The largest photonic quantum computer in Europe is finally up and running: what is known

A computer called the Paderborn Quantum Sampler could help solve complex problems — from drug discovery to manufacturing, logistics and finance.

Researchers from the University of Paderborn in Germany have created Europe's largest photonic computer based on sampling. About it writes Interesting Engineering.

The computer, called Paderborn Quantum Sampler (PaQS), is already working. Quantum computers provide the ability to perform complex calculations in a fraction of the time it would take the world's fastest silicon supercomputers. It can help solve complex problems — from drug discovery to manufacturing, logistics and finance.

Quantum computers can achieve this by exploiting properties of quantum mechanical effects such as quantum entanglement and superposition. However, these approaches are very sensitive and can quickly accumulate errors. Researchers around the world are experimenting with different platforms to reduce the imperfections of quantum computer systems. One such approach is photonic quantum computers.

As the name suggests, photonic quantum computers use photons, or particles of light, to perform computing. The technology has developed rapidly in recent years, as photon-based quantum computers can operate at room temperature, making them easier to work with.

In the past, researchers used Gaussian boson sampling as a model of photon computing to build quantum computers. However, in this case, the team used a forward-looking approach, with system integration and programmability in mind.

Explaining their approach in a press release, Christina Silberhorn, a physicist at the Institute for Photonic Quantum Systems at the University of Paderborn, said that in their experiments the group used a programmable interferometer to integrate any configuration of their choice.

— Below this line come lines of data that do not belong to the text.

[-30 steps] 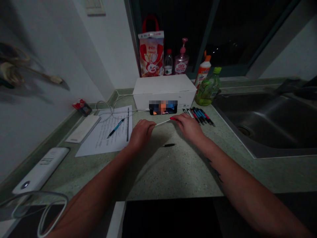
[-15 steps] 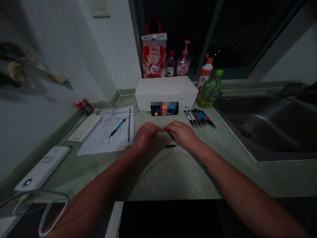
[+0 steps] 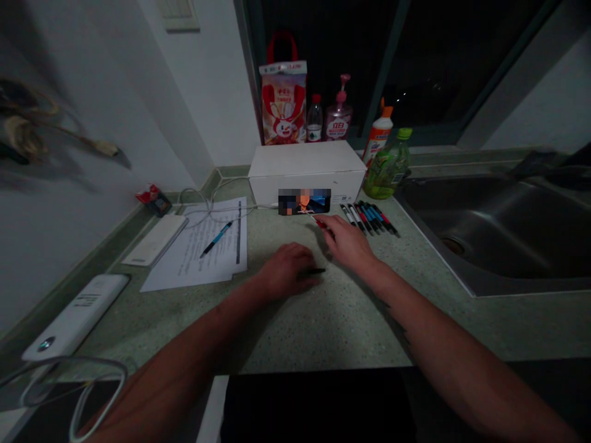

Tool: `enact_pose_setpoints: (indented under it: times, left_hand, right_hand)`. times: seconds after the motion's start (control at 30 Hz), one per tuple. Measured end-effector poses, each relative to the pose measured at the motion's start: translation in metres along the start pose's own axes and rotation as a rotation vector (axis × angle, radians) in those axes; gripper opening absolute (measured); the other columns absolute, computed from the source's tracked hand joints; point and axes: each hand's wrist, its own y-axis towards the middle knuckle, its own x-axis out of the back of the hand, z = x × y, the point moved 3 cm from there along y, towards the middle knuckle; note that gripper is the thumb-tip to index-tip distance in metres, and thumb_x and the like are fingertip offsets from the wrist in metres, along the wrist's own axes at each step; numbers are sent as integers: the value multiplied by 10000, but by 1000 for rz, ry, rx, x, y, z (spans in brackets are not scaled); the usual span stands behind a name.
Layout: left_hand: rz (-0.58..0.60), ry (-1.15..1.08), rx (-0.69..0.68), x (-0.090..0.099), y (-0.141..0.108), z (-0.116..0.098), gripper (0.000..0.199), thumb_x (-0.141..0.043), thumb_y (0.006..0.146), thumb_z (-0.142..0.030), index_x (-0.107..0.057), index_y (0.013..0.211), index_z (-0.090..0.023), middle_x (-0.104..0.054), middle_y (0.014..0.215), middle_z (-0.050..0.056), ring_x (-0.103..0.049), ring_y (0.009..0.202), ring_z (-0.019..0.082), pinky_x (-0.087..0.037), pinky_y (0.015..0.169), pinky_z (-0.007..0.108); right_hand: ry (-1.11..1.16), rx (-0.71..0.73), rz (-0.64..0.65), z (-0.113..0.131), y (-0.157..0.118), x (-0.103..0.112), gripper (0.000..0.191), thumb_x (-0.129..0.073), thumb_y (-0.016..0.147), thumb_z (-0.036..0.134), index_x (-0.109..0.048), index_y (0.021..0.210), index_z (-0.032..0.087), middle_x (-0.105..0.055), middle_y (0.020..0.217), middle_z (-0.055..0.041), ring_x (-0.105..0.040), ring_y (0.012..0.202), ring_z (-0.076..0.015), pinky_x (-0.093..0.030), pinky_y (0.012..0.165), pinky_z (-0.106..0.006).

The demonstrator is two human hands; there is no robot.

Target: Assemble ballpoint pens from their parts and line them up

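While the countertop (image 3: 295, 335) is viewed from the head camera, a red pen part (image 3: 321, 224) is held between the closed thumb and fingers of the right hand (image 3: 351, 245), just on the near side of a phone (image 3: 318, 204). A thin, pale tip is directed from it toward the phone. The left hand (image 3: 286, 271) is lowered over a small black piece (image 3: 317, 271) at the near side; its fingers are curved, but whether the piece is gripped or only covered cannot be told.

As judged from the present layout, the work is partly complete: several pens (image 3: 369, 219) are laid side by side to the right of the phone, while the red part and the black piece are apart and not joined. A blue pen (image 3: 216, 239) is placed separately on the printed paper (image 3: 194, 271) at the left. Whether further parts are required cannot be established.

The left end of the black piece is hidden by the left hand, and its fingertips are blurred. The rear of the red part is concealed by the right hand. Part of the phone display is masked by pixelation, and the exact pen count is unclear because the pens are closely spaced.
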Motion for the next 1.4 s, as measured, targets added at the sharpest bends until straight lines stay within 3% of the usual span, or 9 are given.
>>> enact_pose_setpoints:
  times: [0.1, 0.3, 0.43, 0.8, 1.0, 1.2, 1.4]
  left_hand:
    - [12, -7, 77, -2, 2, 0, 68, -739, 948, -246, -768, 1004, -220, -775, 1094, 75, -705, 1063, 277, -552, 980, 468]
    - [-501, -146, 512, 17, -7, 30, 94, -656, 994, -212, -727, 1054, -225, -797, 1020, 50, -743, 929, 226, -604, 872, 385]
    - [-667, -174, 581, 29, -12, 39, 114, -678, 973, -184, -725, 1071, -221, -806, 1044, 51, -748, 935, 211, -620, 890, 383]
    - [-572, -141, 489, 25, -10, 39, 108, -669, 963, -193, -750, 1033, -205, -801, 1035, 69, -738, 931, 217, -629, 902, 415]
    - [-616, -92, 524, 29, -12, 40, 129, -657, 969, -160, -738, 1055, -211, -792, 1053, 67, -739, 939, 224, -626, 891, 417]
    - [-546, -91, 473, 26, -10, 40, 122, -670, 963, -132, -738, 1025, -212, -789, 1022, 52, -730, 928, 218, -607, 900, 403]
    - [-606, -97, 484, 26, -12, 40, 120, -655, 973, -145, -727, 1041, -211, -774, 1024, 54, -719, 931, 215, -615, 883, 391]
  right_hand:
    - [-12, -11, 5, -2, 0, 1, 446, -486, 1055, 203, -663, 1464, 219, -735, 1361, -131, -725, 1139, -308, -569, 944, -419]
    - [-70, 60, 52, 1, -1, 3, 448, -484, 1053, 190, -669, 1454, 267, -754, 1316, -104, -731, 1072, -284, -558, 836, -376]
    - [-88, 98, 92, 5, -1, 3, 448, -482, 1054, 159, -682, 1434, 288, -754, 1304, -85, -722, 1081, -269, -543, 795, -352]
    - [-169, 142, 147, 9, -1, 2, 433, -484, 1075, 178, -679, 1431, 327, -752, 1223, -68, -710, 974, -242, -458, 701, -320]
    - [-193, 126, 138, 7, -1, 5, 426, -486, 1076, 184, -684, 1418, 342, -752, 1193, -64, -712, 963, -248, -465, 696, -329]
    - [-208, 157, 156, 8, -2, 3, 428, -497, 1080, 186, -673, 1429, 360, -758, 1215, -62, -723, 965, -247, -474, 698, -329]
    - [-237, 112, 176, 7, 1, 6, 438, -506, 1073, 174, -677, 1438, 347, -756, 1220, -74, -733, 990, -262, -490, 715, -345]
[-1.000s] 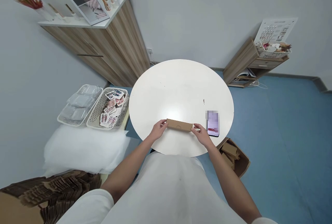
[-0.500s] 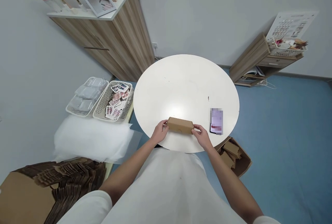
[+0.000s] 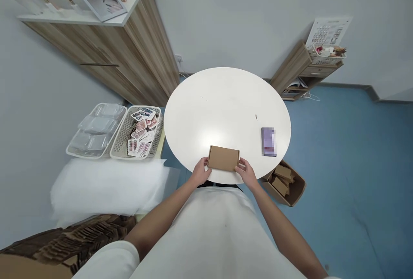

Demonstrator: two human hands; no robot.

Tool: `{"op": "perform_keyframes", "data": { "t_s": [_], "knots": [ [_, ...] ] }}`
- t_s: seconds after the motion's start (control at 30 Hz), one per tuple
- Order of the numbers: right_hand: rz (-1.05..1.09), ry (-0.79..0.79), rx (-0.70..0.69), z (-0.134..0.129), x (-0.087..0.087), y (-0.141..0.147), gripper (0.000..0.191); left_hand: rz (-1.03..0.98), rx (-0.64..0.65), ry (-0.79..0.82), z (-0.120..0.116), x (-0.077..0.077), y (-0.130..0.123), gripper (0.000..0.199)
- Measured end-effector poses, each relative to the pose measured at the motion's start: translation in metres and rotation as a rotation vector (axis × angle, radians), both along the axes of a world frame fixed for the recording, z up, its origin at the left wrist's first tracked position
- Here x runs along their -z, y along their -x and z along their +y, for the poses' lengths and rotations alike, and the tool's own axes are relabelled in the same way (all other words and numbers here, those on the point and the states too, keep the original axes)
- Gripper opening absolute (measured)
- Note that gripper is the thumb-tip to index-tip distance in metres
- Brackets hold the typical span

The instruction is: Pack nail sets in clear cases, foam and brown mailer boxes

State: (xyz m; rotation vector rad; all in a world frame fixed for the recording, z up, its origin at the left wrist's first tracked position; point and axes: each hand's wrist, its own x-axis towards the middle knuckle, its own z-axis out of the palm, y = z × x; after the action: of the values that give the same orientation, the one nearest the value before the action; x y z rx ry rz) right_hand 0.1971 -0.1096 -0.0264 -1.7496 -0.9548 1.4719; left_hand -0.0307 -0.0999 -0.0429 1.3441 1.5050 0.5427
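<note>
A closed brown cardboard box (image 3: 223,158) is at the near edge of the round white table (image 3: 226,98), its broad face toward me. My left hand (image 3: 200,171) grips its left end, thumb at the near corner and fingers behind the side. At the right end, my right hand (image 3: 245,171) holds it in the same way. Whether the box rests on the table or is slightly raised, I cannot tell. To the right of it lies a phone (image 3: 268,142) with a blurred purple screen.
On the left stand a white basket of nail-set cards (image 3: 123,141) and another with clear plastic packs (image 3: 72,143). White sheets (image 3: 106,188) and stacked flat cardboard (image 3: 80,240) lie nearer. An open carton (image 3: 298,190) with small boxes sits on the floor at right.
The box has tipped so that its broad top face shows instead of its narrow front side. Both hands keep hold of its ends. The view has shifted a little.
</note>
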Motion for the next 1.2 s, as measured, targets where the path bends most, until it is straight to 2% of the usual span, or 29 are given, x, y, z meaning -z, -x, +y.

The advantage of full programmability will allow researchers to use the system for quantum computing applications that may emerge in the future.

The research team applied their knowledge of quantum mechanical phenomena such as photon compression and entanglement, which can be used to manipulate and use quantum- mechanical properties.

However, the development of PaQ required the development of many new components. This was achieved in partnership with Menlo Systems, Fraunhofer IOF Jena and Swabian Instruments and coordinated by Q.ANT, a German company with expertise in industrial quantum technologies.

Soon, the collaboration will install a sampling-based quantum computer , which will also be accessed through the cloud.